Heureusement pour nos sociétés qu’aucune force, si puissante qu’elle semble, n’agit seule, comme dans le vide, et n’a le champ entièrement libre. Heureusement qu’en dépit des philosophes, l’histoire n’est pas un théorème qui se déroule conformément aux lois de la logique, l’humanité ayant toujours la ressource de l’inconséquence. Laissons donc ces perspectives trop sombres ; ne prétendons pas déterminer de loin la courbe inconnue des révolutions de la démocratie moderne. Aussi bien les élémens nous en feraient défaut. Contentons-nous de voir quel aspect ont pris les données de ce vieux problème politique, dont la solution semblait autrefois si facile. — Un fait frappant, c’est que l’irruption de la démocratie a ébranlé la plupart des conquêtes du libéralisme, jusqu’aux droits et aux axiomes qui paraissaient le mieux acquis.
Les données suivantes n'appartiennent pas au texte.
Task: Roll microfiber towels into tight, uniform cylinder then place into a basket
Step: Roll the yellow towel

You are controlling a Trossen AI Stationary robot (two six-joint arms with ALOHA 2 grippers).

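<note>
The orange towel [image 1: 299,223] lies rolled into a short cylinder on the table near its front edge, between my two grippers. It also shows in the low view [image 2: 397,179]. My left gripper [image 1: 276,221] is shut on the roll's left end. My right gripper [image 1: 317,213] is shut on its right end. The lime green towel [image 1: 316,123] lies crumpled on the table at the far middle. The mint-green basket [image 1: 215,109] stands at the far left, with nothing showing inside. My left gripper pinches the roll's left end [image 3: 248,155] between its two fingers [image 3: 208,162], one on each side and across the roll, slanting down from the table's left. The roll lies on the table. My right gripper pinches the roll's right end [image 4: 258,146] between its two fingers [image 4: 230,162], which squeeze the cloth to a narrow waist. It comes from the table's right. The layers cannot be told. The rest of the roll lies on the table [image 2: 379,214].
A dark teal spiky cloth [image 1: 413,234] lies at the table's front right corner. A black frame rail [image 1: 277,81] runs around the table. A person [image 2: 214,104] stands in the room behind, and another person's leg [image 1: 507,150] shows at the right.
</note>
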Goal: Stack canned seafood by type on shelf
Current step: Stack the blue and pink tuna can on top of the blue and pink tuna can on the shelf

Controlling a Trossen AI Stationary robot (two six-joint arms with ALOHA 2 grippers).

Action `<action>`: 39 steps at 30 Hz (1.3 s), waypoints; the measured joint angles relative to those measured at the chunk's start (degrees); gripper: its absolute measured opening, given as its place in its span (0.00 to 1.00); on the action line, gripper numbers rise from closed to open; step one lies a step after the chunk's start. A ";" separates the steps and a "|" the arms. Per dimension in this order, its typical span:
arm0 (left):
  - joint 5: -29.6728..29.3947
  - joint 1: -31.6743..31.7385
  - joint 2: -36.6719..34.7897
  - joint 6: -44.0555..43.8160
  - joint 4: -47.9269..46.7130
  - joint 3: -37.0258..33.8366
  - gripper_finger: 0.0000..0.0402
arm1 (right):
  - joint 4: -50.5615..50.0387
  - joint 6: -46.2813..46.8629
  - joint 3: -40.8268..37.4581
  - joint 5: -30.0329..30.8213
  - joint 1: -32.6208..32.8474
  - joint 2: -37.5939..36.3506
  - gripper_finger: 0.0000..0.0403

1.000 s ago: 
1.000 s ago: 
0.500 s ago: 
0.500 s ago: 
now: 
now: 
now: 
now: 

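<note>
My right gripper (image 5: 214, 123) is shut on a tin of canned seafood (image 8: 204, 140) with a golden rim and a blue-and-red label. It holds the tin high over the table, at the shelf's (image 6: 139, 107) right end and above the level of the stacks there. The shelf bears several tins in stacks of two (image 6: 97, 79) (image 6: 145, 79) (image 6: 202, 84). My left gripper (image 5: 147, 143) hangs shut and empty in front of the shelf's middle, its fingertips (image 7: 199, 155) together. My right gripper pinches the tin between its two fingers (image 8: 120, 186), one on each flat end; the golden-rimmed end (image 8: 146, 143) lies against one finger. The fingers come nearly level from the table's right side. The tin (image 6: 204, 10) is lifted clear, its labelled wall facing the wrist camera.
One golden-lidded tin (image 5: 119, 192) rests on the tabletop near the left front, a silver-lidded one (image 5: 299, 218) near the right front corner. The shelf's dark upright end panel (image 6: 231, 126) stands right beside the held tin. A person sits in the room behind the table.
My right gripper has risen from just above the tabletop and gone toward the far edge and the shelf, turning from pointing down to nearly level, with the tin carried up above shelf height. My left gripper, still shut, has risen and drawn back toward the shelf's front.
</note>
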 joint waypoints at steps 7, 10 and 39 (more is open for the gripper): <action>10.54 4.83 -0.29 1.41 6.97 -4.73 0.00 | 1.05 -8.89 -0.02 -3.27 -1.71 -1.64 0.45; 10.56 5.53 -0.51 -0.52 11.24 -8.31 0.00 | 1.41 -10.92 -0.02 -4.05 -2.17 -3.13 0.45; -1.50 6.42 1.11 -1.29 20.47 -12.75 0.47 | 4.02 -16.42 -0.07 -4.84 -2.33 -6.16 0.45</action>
Combien de questions, que nos pères de 1830 eussent crues à jamais tranchées, sont de nouveau retombées, en théorie ou en pratique, au rang d’obscurs problèmes ! Dans l’état à base élargie du suffrage universel, tout se trouve remis en question, et la forme, et le fond, et la matière, et le moule du gouvernement ; non-seulement la monarchie ou la république, choses après tout d’importance secondaire, mais le parlementarisme, mais le régime représentatif, mais les droits, les fonctions et l’existence même de l’état.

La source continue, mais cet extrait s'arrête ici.